SPI History Walk, Sydney, 1989.

LGBT history during that period was, indeed, a rich tapestry. And that’s basically what I’m trying to document here.

Maybe it’s a sign of my advancing years but I’m increasingly coming to appreciate the value of knowing our history.

It’s not just reminiscing about ‘the good old, bad old days’, it’s also about recognising what we’ve been up against and how we’ve come through it (not least because we’re still going to be up against it for a while yet).

The great Harvey Milk spoke of the dangers of homosexuals remaining invisible in society and I think that applies to the past as much as the present. (Indeed, I think many people are unaware or have forgotten just how pivotal a role Milk himself played in global gay and lesbian history).

For me, being part of the LGBT community isn’t just about identifying with the ‘here and now’. It’s also about feeling a connection with our history – whether that’s the men with the pink triangles in the Nazi death camps or the lesbians who abseiled from the gallery in Britain’s Parliament to protest Clause 28.

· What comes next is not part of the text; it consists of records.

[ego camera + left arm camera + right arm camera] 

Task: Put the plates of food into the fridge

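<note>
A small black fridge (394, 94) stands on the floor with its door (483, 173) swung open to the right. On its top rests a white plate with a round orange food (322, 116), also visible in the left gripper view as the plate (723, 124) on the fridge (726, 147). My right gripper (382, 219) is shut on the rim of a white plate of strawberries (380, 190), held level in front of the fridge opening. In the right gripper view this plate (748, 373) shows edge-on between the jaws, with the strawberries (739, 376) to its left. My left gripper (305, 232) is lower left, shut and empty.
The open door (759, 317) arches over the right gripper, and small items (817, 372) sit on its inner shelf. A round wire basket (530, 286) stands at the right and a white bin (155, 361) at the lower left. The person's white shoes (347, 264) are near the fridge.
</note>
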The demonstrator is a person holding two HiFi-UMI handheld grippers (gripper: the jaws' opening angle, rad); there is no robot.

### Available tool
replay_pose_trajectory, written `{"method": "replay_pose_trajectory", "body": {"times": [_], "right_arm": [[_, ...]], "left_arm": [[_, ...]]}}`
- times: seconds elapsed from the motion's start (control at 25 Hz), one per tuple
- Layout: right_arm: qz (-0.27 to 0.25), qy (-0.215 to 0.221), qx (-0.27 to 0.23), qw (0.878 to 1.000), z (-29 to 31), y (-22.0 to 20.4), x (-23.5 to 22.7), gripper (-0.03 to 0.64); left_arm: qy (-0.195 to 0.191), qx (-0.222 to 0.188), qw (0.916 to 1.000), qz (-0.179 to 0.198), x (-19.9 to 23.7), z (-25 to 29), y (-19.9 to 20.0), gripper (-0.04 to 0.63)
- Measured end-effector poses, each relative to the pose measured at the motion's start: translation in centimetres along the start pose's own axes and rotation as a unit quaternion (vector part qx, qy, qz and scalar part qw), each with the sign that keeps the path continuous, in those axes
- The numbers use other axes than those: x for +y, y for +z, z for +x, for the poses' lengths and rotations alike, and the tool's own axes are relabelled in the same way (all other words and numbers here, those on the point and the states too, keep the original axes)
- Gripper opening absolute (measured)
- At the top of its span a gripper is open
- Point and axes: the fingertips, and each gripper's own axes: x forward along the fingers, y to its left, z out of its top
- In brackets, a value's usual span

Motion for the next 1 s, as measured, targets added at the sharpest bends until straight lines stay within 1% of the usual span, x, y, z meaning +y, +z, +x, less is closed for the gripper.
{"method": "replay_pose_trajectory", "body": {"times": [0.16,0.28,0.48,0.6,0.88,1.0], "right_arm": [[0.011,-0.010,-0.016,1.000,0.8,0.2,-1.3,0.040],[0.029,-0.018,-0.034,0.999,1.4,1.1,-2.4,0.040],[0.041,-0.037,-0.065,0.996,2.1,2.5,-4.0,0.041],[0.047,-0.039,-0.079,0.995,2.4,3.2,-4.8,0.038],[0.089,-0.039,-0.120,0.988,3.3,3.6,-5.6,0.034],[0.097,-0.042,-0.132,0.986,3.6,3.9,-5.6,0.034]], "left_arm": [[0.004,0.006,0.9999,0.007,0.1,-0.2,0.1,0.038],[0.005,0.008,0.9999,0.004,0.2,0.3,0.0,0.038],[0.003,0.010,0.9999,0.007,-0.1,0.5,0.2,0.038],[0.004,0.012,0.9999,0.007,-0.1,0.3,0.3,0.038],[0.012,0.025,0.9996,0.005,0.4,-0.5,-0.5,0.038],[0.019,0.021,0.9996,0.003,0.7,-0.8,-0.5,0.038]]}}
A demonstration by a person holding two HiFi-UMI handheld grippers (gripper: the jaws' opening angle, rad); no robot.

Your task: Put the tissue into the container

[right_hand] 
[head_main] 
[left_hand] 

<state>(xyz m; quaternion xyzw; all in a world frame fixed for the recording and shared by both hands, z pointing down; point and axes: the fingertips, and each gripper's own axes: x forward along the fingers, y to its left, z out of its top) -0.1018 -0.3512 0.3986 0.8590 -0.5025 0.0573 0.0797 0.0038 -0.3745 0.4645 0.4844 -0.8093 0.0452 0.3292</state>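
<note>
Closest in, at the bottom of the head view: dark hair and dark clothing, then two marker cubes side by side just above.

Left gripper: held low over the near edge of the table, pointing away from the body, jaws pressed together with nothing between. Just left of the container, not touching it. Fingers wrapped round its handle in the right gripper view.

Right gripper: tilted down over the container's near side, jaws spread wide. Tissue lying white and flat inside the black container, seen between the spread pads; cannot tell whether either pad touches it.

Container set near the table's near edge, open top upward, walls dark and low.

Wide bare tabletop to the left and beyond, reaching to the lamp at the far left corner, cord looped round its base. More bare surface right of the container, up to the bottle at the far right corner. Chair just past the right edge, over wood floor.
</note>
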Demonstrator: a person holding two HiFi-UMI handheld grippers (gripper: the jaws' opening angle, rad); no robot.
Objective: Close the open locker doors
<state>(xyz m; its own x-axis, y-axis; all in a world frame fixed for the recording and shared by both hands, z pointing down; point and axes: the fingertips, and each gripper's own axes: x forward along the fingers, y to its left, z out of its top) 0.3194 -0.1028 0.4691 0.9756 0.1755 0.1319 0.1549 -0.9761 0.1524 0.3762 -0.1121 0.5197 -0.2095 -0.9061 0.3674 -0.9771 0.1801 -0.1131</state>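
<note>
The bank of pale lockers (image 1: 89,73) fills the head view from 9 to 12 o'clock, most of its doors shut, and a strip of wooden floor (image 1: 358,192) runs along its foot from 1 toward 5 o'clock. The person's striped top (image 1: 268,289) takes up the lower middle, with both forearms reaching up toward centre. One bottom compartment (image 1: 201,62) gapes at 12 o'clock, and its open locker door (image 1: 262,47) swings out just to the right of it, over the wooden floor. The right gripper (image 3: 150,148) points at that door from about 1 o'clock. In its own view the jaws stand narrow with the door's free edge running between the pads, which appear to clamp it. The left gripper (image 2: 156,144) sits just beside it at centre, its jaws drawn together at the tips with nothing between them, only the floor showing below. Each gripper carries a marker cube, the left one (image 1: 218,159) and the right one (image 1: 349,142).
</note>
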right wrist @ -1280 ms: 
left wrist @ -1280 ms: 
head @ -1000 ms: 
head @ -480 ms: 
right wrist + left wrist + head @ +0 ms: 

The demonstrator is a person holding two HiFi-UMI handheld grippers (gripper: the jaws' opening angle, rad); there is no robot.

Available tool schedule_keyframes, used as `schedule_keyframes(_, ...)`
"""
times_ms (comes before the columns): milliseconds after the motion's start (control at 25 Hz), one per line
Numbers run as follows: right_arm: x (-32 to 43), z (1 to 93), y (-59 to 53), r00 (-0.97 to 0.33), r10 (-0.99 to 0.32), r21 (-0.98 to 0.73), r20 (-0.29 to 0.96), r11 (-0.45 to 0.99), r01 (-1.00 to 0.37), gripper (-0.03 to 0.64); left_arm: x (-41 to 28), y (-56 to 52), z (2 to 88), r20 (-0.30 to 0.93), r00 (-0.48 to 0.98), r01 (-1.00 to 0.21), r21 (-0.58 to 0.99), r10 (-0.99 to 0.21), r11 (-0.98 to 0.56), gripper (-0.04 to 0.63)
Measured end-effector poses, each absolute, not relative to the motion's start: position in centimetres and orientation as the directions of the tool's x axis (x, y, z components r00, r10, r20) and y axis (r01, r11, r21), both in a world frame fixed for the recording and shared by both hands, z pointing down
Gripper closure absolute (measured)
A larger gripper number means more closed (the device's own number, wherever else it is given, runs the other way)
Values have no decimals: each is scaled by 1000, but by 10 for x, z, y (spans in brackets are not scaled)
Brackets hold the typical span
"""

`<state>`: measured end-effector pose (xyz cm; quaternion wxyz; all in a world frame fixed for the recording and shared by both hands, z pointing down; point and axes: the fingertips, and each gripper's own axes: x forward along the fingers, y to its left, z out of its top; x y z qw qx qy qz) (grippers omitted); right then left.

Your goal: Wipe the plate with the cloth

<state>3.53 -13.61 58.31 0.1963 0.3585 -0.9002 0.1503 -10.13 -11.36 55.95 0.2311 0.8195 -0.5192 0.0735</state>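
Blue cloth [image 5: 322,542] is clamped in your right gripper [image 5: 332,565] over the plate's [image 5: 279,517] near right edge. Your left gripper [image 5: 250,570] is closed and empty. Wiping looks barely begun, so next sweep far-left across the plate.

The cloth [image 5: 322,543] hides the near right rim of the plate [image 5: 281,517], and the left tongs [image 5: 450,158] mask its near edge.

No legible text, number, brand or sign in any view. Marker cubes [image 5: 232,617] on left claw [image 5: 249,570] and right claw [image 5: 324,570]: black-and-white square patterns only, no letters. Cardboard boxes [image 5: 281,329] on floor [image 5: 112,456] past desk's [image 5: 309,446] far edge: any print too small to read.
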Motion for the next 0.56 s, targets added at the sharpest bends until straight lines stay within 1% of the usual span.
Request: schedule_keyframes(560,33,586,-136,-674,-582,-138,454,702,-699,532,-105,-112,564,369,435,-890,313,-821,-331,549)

Lesbian/Gay Freedom Day Poster, San Francisco, 1983

It’s about major events and others that may, on the face of it, seem small and insignificant. But they all add up and they all played their part in bringing us to where we are now.

In recognition of that my posts will be a mix of observations, personal experiences and opinions. Hopefully it will be pretty clear which is which but, either way, it will all be a bit one-sided!

That being the case, I very much welcome input from others. Your opinion or your experience – it all helps add to the picture I’m trying to paint.

You can see from the side bar what kinds of things I’ll be posting on. But please don’t see that list as set in concrete, I’m sure other areas will be added as they come to my attention.

I’m also hoping to add a more interactive function as the site develops. So watch this space! In the meantime, I hope you like what you find here and will feel happy to put in your own comments.

You can also email me by clicking here

Thank you,

Colin Clews

2 Responses to A Pivotal Era in LGBT History?

  1. KellyAnn says:

    I am doing a project about homosexuals and the way they have been stigmatised, alongside the way they were treated for example through medicalisation. Some of the things I have read are quite disturbing and It actually makes me feel sick.

  2. Mikalo Madge Eyes says:

    I’m confident that someday, gays will run free through the world. Hopefully soon, I think this generation is just starting to realize it.